Uses a single group of participants and tests or observes each individual in all of the different treatments being compared. Often called a repeated-measures design. Study repeats measurements of the same individuals under different conditions.
Threats to internal validity in within-subjects experiments
Confounding from environmental variables: characteristics of the environment may change from one treatment condition to another.
Confounding from time-related variables: between the first measurement and the final measurement, participants may be influenced by factors other than the treatments being investigated.
Order effects can produce changes in the scores (not caused by the treatments) from one treatment condition to another. The order effect varies systematically with the treatments and contributes to the second treatment, but never the first. The group mean shows higher scores in second treatment.

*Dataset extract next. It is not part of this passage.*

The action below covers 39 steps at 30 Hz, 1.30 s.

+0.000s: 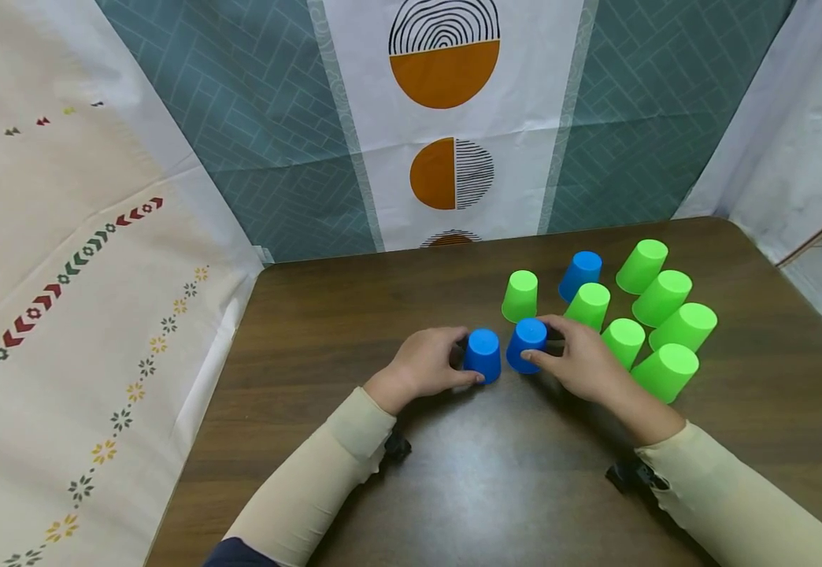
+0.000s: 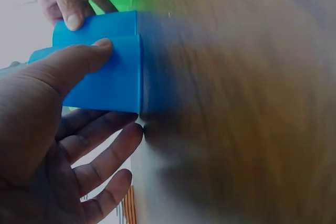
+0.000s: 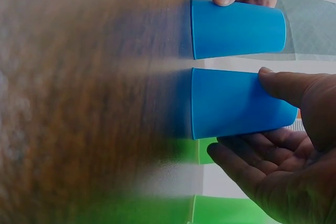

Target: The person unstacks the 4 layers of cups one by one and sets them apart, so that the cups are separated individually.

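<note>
Two blue cups stand upside down side by side near the middle of the table, a narrow gap between them. My left hand (image 1: 428,364) holds the left blue cup (image 1: 483,356), thumb on its near side and fingers around the far side. The right blue cup (image 1: 527,346) is gripped by my right hand (image 1: 581,358) between thumb and fingers. In the right wrist view, the rims of the held left cup (image 3: 236,30) and right cup (image 3: 236,103) sit right at the tabletop.
Several upturned green cups (image 1: 683,327) cluster at the right, beside and behind my right hand. One green cup (image 1: 520,296) stands just behind the held cups, and a third blue cup (image 1: 581,276) is among the green ones. The brown table (image 1: 298,339) meets hanging cloths at back and left.
</note>
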Available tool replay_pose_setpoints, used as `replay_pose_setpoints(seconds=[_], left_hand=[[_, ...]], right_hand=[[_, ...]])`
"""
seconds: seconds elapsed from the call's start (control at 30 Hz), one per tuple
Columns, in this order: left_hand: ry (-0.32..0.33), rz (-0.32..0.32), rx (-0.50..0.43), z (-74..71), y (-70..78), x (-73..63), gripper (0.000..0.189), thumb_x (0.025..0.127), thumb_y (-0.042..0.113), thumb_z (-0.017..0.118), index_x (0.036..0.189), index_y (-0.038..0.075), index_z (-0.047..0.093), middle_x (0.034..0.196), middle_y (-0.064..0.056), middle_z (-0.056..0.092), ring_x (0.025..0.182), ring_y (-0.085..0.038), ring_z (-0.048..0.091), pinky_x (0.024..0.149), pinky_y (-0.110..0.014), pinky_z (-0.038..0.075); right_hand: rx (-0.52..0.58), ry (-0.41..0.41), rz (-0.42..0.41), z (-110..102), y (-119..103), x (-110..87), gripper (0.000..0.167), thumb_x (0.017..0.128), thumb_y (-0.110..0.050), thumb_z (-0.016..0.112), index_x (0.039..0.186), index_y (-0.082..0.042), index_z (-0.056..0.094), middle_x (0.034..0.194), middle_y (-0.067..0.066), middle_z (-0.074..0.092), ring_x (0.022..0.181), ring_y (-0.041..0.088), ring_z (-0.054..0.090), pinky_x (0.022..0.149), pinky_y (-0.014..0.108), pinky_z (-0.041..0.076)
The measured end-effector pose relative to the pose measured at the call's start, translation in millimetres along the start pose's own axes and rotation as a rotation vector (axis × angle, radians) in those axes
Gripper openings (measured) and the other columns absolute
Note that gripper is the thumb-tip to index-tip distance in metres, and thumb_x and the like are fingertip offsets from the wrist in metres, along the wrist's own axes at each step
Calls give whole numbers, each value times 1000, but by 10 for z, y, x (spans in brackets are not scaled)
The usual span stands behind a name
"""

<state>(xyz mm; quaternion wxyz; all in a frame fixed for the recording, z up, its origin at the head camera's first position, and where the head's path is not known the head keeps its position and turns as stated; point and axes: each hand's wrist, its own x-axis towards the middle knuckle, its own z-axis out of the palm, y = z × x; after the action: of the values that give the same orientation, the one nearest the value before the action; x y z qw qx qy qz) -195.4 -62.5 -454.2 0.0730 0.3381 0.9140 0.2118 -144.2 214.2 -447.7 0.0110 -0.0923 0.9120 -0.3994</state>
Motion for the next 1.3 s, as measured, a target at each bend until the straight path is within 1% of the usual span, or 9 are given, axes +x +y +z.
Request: replay_pose_setpoints(seconds=[0.1, 0.17, 0.33, 0.5, 0.7, 0.77, 0.93, 1.17, 1.3], left_hand=[[11, 13, 30, 20, 5, 1, 49, 86, 52, 84, 115, 18, 64, 101, 4, 72, 90, -9, 67, 74, -28, 54], [20, 18, 39, 28, 7, 4, 50, 86, 52, 85, 115, 18, 65, 101, 5, 72, 90, -9, 67, 74, -28, 54], [24, 18, 55, 38, -1, 15, 52, 86, 53, 85, 119, 17, 68, 104, 5, 73, 92, -9, 67, 76, -28, 54], [21, 17, 65, 40, -2, 22, 52, 86, 53, 85, 119, 17, 68, 103, 6, 73, 91, -8, 66, 75, -28, 52], [11, 11, 68, 22, 22, 18, 54, 86, 54, 84, 122, 16, 69, 106, 5, 74, 92, -7, 66, 76, -28, 52], [9, 13, 68, 18, 24, 17, 55, 86, 54, 84, 122, 17, 69, 106, 5, 74, 91, -7, 65, 75, -28, 51], [7, 11, 68, 17, 17, 20, 55, 86, 54, 84, 122, 17, 69, 105, 6, 73, 90, -7, 64, 75, -28, 51], [14, 7, 79, 23, 9, 24, 54, 85, 54, 84, 121, 17, 69, 103, 6, 73, 88, -7, 64, 74, -28, 51], [17, 10, 80, 25, 6, 25, 53, 85, 54, 85, 120, 17, 69, 103, 6, 73, 88, -7, 64, 74, -28, 50]], right_hand=[[-6, 6, -6, 4, -2, -2, 56, 96, -28, 80, 140, 0, 59, 128, 20, 69, 96, 31, 64, 69, 38, 53], [-5, 7, -8, 5, -2, -3, 57, 96, -29, 80, 140, 1, 59, 129, 21, 68, 98, 32, 64, 69, 38, 53], [-8, 3, -2, 1, -5, -10, 58, 96, -29, 80, 141, 0, 59, 128, 20, 68, 92, 30, 63, 65, 37, 51], [-18, -3, -2, -8, -2, -20, 58, 96, -29, 80, 142, 0, 58, 131, 20, 67, 101, 32, 64, 73, 38, 54], [-23, 0, 1, -12, -16, -24, 60, 96, -30, 79, 143, 0, 57, 134, 21, 66, 110, 36, 65, 82, 49, 57], [-24, -1, 1, -11, -12, -23, 60, 96, -30, 79, 143, 0, 57, 134, 21, 66, 112, 37, 65, 84, 51, 57], [-25, -2, 0, -9, -3, -18, 59, 96, -29, 79, 143, 0, 57, 133, 20, 67, 105, 34, 65, 76, 42, 55], [-31, -3, -2, -1, 9, -15, 60, 96, -30, 79, 143, 0, 57, 133, 20, 66, 110, 35, 65, 79, 44, 56], [-29, -1, -1, 1, 16, -6, 59, 96, -30, 80, 142, -1, 58, 131, 20, 67, 103, 33, 65, 74, 39, 54]])
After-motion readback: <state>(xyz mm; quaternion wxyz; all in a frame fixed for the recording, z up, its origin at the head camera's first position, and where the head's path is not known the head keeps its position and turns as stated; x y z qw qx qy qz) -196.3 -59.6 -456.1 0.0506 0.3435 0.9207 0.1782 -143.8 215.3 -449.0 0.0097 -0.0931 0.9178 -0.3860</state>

Dealing with time-related threats and order effects
Controlling time: the possibility of a time-related threat is directly related to the length of time required to complete the study. Shortening the time between treatments increases the likelihood that order effects will influence results.
Switch to a between-subjects design: between-subjects design is a better choice for research conditions that are prone to order effects, such as conditions leading to fatigue or boredom.
Counterbalancing: changing the order in which treatment conditions are applied from one participant to another, with the goal of using every possible order of treatments with an equal number of subjects participating in each sequence, to eliminate time-related confounding.
Requires relatively few participants, eliminates problems based on individual differences, reduces variance, and increases the chances of detecting a treatment effect.
Each participant usually goes through a series of treatment conditions, often with each treatment administered at a different time, which may lead to time-related factors influencing the subjects' scores. Participant attrition: some of the subjects who start the study will drop-out before the study is completed.
Researcher may create too many treatments, the distinction between treatments may become too small to generate significant differences, may increase attrition if more time is required of participants, and counterbalancing is more difficult as number of treatments increases.